/Pytorch-OCR-Fully-Convolutional

OCR model for Pytorch based on a recent Fully Convolutional Neural Network

Primary LanguageJupyter NotebookMIT LicenseMIT

Pytorch-OCR-Fully-Convolutional

This repository is a work in progress implementation of: Accurate, Data-Efficient, Unconstrained Text Recognition with Convolutional Neural Networks I am not affiliated with the authors of the paper.

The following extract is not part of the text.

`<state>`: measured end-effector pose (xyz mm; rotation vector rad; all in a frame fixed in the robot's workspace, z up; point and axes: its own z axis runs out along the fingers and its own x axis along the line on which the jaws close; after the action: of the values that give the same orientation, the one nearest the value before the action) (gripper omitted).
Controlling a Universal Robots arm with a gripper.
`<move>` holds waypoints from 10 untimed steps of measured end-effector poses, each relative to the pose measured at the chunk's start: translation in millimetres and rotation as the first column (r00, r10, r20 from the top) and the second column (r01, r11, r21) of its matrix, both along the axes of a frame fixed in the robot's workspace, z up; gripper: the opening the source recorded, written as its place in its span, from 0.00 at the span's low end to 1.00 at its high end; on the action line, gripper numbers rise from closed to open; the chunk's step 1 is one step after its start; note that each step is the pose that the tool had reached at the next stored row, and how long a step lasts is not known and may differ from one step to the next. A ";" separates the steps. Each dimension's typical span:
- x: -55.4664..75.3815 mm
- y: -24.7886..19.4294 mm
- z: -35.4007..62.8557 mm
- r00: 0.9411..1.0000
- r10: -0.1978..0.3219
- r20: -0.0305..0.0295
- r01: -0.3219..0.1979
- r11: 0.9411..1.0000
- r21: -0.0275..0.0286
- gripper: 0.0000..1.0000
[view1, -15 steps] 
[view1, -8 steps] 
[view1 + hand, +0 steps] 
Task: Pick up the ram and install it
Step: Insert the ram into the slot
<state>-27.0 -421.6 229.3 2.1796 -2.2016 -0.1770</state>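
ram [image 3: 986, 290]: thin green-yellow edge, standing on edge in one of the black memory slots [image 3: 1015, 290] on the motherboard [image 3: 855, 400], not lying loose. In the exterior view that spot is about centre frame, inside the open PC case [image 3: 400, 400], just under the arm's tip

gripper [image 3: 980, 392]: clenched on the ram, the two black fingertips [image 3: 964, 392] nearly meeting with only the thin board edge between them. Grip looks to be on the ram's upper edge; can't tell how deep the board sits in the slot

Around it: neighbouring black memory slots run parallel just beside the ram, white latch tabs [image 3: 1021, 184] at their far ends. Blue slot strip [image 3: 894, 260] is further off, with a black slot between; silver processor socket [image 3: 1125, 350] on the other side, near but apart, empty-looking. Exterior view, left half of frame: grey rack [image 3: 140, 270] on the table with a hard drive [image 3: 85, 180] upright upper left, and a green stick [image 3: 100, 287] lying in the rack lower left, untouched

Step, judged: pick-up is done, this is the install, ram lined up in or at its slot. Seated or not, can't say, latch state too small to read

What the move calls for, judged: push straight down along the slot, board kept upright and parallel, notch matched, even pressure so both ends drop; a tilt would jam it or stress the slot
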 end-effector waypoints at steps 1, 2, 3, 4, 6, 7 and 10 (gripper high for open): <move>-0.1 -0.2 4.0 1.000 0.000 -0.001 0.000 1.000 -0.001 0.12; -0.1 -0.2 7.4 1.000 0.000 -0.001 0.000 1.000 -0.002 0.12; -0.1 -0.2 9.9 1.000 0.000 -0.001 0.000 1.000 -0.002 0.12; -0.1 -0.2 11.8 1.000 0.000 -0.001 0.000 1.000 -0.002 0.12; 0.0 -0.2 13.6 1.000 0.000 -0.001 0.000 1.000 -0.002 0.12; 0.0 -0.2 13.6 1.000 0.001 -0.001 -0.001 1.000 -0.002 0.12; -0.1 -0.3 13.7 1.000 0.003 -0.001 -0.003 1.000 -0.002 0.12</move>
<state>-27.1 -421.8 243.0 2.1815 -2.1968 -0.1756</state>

I also implemented the excellent data generator of @Belval as a pytorch dataset. I rely on the pytorch implementation of baidus Warp-CTC loss from @jpuigcerver. I found the performance from warp-CTC to be better than the ctc loss native to pytorch.

code organization

Pytorch Datasets:

  • fake_texts: A folder that includes python files to set up a pytroch dataset using @Belval synthetic data generator. The pytorch dataset is defined in 'pytorch_dataset_fake.py' I load the data during the init of the dataset, with a particular set of parameters. The generation has many parameters most of them are hard set inside of the init.
  • IAM_dataset: Contains a simple Pytorch dataset to load the IAM handwritten offline dataset, on a line by line basis.

Notebooks:

  • OCR_Training_synthetic.ipynb Trains a model on the synthetic dataset
  • OCR_training_handwritten.ipynb Trains a model on the IAM offline handwritten line segment dataset.
  • inference_demo.ipynb An example of how to go from images to text predictions.

Progress:

Implement performance on benchmark datasets. (IAM etc) Implement Batch-Renorm for Pytorch

  • Implement Model in Pytorch
  • Implement CTC Loss
  • Implement Synthetic Data Generator
  • Implement synthetic training script
  • Implement IAM dataset
  • Implement IAM training script
  • Compare performance on benchmark dataset
  • Implement Batch-Renorm for Pytorch